#### [DATASET SECTION]
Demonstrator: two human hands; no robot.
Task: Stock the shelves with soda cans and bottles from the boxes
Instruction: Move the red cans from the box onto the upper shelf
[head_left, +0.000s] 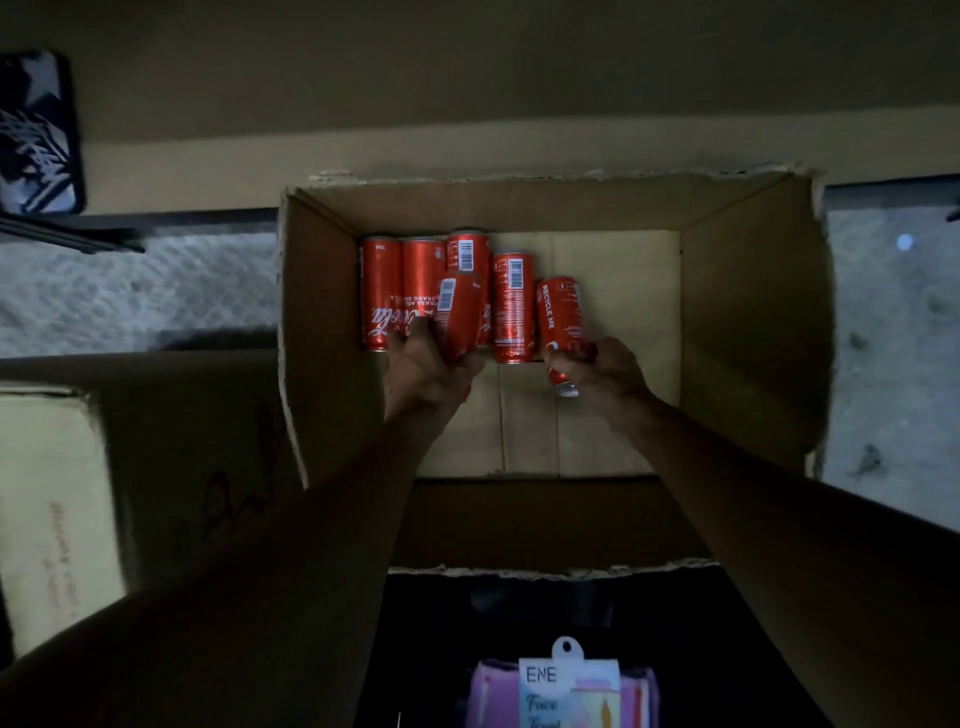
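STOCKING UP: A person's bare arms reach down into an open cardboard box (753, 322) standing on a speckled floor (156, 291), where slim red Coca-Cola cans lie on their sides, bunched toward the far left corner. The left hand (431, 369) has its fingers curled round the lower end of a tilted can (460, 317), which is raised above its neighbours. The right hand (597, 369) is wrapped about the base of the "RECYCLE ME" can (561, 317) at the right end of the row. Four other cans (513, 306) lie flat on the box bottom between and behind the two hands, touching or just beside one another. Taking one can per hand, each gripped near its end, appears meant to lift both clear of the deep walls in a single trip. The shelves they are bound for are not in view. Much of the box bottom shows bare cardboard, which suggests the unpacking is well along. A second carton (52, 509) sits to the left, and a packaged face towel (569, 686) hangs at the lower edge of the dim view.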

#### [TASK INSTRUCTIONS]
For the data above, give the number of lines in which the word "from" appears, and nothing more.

#### [RESULT BELOW]
2